Sheaves and Probability, Part 2
(See Part 1 for background.)
Once the structure of a graphical model (or whatever else you want to call it) is determined, and we know how to represent it using sheaves and cosheaves, what do we do with it? Typically, we know the local Hamiltonian \(H\) and we want to know the probabilities of certain events. Of course, we don’t usually care about the probabilities of individual global states, but about the marginal probabilities of local states, or some other statistics that we can derive from those marginals. For instance, in the Ising model, we might want to know the distribution of the proportion of local sites that have \(+1\) spin instead of \(-1\). We don’t need the whole distribution to calculate this, just the marginal distributions for each site.

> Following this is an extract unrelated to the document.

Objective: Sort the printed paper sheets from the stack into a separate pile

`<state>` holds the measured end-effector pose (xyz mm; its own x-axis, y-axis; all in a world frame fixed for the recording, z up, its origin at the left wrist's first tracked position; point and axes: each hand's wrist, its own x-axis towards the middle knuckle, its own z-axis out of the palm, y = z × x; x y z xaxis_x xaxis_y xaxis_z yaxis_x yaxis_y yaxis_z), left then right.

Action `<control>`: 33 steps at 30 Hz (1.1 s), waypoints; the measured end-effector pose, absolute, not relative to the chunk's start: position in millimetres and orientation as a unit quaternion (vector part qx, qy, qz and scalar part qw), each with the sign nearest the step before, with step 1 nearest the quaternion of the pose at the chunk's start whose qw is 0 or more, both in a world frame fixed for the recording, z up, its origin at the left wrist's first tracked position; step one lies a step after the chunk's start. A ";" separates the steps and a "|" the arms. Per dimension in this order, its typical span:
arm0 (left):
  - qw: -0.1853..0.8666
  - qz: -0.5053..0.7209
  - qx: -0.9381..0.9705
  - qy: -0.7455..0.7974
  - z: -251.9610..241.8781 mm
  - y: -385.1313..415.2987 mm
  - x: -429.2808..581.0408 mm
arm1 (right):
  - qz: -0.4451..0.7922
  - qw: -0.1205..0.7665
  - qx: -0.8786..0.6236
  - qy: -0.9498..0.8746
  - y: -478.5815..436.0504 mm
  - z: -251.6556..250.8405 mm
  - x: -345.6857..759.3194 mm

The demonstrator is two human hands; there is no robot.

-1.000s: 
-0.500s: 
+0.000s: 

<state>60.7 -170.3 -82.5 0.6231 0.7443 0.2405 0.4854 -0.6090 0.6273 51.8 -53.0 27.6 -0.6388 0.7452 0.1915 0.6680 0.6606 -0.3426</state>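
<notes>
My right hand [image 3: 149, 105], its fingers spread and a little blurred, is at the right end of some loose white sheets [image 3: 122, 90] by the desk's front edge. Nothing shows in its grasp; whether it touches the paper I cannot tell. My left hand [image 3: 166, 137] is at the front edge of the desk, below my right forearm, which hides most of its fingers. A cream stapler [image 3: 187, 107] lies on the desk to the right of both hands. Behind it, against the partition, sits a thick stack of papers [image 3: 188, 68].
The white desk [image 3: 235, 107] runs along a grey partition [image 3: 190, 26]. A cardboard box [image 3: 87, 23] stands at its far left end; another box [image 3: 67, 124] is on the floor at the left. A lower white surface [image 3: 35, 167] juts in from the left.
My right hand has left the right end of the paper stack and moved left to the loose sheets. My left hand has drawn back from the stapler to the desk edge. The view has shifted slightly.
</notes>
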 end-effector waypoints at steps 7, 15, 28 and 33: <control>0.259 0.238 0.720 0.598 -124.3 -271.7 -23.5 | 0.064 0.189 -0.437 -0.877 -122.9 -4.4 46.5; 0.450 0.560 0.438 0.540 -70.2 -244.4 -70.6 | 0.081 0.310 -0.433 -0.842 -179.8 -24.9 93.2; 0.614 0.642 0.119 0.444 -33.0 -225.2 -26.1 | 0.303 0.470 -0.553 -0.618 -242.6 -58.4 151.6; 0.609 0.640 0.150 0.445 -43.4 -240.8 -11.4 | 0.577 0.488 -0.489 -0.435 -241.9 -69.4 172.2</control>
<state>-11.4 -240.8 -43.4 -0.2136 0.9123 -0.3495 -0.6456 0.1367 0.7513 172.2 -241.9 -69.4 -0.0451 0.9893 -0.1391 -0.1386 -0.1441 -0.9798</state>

A local Hamiltonian \(H = \sum_\alpha h_\alpha\) produces local probability potential functions \(\phi_\alpha = \exp(- h_\alpha)\). The resulting probability distribution on states is defined by \(p_H(x) = \frac{1}{Z} \prod_{\alpha} \exp(- h_\alpha)\), where \(Z\) is a normalizing factor called the partition function. \(Z = \sum_{x} \prod_{\alpha} \exp(- h_\alpha(x_\alpha))\). The only hard part of calculating the probability distribution is calculating the partition function, because it requires summing over the exponentially large global state space. The goal is to find a way to calculate the marginals for each set \(\alpha\) without computing the whole partition function.
One way to reframe things is to note that the probability distribution is the solution to an optimization problem. The distribution \(p_H\) is the minimizer (for fixed \(H\)) of the free energy functional \(\mathbb{F}(p,H) = \mathbb{E}_{p}[H] - S(p)\), where \(S(p)\) is the entropy of the distribution \(p\). To see this, we think of \(H\) and \(p\) as big vectors, and form the Lagrangian
\[\mathcal L(p,\lambda,\mu) = \mathbb{E}_p[H] - S(p) + \lambda (\langle \mathbf{1},p\rangle -1) - \langle \mu, p\rangle.\]

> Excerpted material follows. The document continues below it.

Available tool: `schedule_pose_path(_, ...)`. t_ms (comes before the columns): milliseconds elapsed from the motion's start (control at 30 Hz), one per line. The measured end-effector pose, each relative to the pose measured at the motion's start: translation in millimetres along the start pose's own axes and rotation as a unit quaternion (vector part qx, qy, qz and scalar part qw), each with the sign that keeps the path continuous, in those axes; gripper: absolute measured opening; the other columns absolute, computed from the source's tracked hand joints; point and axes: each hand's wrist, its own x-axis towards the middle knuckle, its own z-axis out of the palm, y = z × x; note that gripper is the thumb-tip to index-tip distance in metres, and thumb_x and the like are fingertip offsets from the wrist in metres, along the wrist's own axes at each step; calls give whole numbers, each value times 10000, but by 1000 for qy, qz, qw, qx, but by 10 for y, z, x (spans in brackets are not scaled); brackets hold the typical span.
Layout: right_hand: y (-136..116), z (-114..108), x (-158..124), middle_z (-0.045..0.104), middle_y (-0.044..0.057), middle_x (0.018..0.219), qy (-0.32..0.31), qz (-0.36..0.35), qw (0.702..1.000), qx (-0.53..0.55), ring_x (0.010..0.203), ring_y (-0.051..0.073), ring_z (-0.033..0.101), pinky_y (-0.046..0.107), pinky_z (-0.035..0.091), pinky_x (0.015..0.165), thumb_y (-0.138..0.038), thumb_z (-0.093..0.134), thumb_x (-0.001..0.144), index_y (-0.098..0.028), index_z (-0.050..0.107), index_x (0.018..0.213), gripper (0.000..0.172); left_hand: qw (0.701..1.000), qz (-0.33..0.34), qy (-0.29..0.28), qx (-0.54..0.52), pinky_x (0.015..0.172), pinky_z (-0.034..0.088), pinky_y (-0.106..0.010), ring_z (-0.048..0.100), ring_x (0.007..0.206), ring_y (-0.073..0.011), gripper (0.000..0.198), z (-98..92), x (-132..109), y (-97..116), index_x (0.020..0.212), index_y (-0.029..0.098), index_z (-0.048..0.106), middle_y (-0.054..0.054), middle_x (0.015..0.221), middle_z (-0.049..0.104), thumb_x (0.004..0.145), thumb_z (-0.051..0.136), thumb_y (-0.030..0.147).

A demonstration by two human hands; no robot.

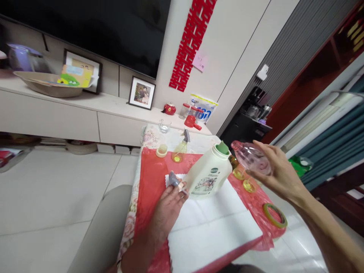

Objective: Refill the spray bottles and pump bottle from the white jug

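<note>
While my left hand point(169, 206) grips a grey spray head point(174, 179) between thumb and fingers, my right hand point(280, 170) grasps a clear pink bottle point(251, 155) around its body. The bottle's mouth is uncovered and leans up and to the left. Between my hands, on a white sheet point(213, 231) over the table point(150, 182), stands a white jug point(209, 174) with a green spout point(222, 148). I cannot tell whether the spray head touches the jug.

In my judgement, the step in hand is the handling of a bottle parted from its spray head. The next move calls for an upright mouth and a light right-hand grip, since the thin wall looks apt to flex.

Labels: the jug, just beyond my left fingertips, bears a green oval mark and a floral picture; its lettering is too small to read. Farther beyond both hands, a white pack point(209, 113) shows large blue figures, partly hidden, apparently "100". Above it, handwriting on a pink note point(200, 61) is illegible; beside that hang red double-happiness characters point(193, 41).
</note>
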Motion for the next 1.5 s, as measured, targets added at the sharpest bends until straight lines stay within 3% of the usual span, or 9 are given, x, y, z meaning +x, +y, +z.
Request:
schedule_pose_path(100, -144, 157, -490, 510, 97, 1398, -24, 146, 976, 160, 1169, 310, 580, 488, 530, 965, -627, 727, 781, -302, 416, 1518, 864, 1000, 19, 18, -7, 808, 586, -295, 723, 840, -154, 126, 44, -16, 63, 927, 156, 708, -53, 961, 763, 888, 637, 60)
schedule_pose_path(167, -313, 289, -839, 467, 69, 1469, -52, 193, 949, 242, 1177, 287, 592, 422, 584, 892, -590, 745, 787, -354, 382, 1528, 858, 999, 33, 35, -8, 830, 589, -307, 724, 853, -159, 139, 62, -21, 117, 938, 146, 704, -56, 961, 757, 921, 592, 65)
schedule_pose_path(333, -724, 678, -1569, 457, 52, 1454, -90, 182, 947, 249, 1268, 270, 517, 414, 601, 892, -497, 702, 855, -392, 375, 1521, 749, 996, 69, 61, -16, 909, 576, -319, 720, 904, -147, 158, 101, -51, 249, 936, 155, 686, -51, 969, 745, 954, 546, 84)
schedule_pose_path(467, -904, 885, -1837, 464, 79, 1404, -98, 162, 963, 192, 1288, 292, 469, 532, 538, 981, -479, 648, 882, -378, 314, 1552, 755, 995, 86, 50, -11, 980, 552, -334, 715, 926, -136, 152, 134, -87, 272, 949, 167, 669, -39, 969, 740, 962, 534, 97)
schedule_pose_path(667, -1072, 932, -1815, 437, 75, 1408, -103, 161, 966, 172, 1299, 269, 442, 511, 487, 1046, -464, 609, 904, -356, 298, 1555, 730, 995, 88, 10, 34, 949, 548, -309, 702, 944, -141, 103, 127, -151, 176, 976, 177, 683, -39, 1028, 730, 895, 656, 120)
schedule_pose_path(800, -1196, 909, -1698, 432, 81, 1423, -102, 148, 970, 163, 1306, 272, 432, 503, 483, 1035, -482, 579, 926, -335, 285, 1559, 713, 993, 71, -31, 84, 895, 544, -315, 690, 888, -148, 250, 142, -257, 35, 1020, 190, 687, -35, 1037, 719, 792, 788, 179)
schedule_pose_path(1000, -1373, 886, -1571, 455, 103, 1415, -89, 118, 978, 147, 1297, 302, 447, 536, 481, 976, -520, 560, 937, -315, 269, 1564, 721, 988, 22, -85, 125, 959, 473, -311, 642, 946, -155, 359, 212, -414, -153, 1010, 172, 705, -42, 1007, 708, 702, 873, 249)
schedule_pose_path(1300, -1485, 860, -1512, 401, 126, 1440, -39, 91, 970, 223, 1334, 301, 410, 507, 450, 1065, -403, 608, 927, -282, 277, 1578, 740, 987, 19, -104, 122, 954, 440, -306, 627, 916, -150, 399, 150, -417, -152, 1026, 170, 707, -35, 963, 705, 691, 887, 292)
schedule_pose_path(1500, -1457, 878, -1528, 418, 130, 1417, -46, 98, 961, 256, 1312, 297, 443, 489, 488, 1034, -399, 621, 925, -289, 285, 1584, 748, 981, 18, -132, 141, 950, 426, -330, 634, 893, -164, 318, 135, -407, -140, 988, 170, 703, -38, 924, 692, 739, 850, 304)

The expectation is linear in \(p\), and \(S\) is concave, so this is a convex optimization problem. The KKT optimality conditions require that the derivative of \(\mathcal L\) with respect to \(p\) be zero, that \(\langle \mathbf{1}, p\rangle = 1\), \(p \geq 0\), \(\mu \geq 0\), and \(\mu(x)p(x) = 0\) for all \(x\). Differentiating \(\mathcal L\) with respect to \(p\), we get \[H + (\log(p) + 1) + \lambda \mathbf{1} - \mu = 0,\] which gives \[p(x) = \exp(- H(x) - (\lambda + 1) + \mu(x)) = \exp(- H(x))\exp(-\lambda -1)\exp(\mu(x)).\]

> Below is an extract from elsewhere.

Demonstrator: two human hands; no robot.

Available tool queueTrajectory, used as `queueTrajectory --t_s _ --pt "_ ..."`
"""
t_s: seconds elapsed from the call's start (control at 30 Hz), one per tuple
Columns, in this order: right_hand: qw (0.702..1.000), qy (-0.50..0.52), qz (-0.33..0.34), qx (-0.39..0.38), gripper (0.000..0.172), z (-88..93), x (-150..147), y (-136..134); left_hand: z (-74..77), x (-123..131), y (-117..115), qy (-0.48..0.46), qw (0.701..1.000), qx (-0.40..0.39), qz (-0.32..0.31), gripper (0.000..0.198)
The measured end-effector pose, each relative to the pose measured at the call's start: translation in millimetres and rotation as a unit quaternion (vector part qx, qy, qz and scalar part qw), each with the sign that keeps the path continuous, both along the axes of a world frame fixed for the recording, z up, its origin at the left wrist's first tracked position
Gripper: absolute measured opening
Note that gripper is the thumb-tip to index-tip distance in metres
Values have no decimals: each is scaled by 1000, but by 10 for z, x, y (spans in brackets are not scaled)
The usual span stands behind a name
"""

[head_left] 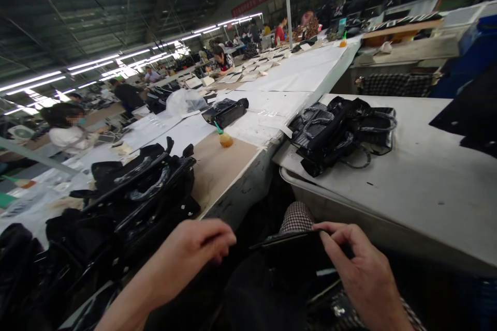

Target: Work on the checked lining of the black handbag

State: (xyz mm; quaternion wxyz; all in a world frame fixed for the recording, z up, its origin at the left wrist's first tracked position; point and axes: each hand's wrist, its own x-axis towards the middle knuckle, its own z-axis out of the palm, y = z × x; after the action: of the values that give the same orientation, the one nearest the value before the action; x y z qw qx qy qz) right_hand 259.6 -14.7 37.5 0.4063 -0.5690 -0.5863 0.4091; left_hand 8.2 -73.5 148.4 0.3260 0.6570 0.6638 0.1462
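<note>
A black handbag (289,264) lies in my lap, dark and partly lost in shadow. My right hand (359,261) pinches the right end of its upper edge between thumb and fingers. To the left of the bag, and apart from it, my left hand (202,245) hovers with its fingers curled together, slightly blurred. Whether anything small is between those fingers cannot be made out. A checked trouser knee (297,216) shows just beyond the bag.
Black handbags (151,186) are heaped on the left bench, near a glue bottle (224,138) with a green nozzle. More black bags (341,132) with wrapped handles lie on the right white table (423,186). Several people sit at benches farther back, including a person in white (68,134).
</note>
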Motion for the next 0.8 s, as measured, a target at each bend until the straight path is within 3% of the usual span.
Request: queueTrajectory --t_s 0.17,0.37,0.63,0.8 --pt "1000 -8 13 10 29 -3 -52 25 108 168 363 9 999 -36 -1 24" --pt "1000 -3 19 -1 31 3 -76 113 16 213 556 11 995 -96 -40 25" --pt "1000 5 13 -1 28 -107 8 214 -367 224 392 22 995 95 -13 12" --pt "999 30 18 -21 30 -86 28 196 -492 224 345 64 975 209 -49 17"
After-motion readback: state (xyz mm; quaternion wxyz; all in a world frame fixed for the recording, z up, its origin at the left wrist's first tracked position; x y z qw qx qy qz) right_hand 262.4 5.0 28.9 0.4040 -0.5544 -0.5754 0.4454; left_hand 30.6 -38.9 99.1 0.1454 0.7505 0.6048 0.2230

Since \(\mu(x)p(x) = 0\), we can ignore the term \(\exp(\mu(x))\), since it is 1 unless \(p(x)\) is zero. Finally, we see that \(\exp(-\lambda-1)\) must be the normalizing factor \(1/Z\), since \(p\) must be normalized and changing \(\lambda\) is the only way to make that happen.
This reformulation alone doesn’t solve the problem, since we still have to optimize over the space of all possible distributions on \(S\). But remember: when \(H = \sum_\alpha h_\alpha\) we can calculate \(\mathbb{E}_p[H]\) locally via the action of \(H^0(X; \mathcal A^*)\) on \(H_0(X; \mathcal A)\). Unfortunately, the same is not (in general) true of the entropy \(S(p)\). Naively, we need to actually extend our local marginals to a global distribution in order to calculate its entropy, which is exactly what we were trying to avoid. Even worse, a pseudomarginal \(\mu \in H^0(X; \mathcal A^*)\) might not even correspond to any probability distribution on the total space of states \(S\). Even if it does, that probability distribution is far from unique. Assuming \(\mu\) actually corresponds to the local marginals of some distribution, we can solve this uniqueness problem by assuming that it corresponds to the distribution with maximal entropy.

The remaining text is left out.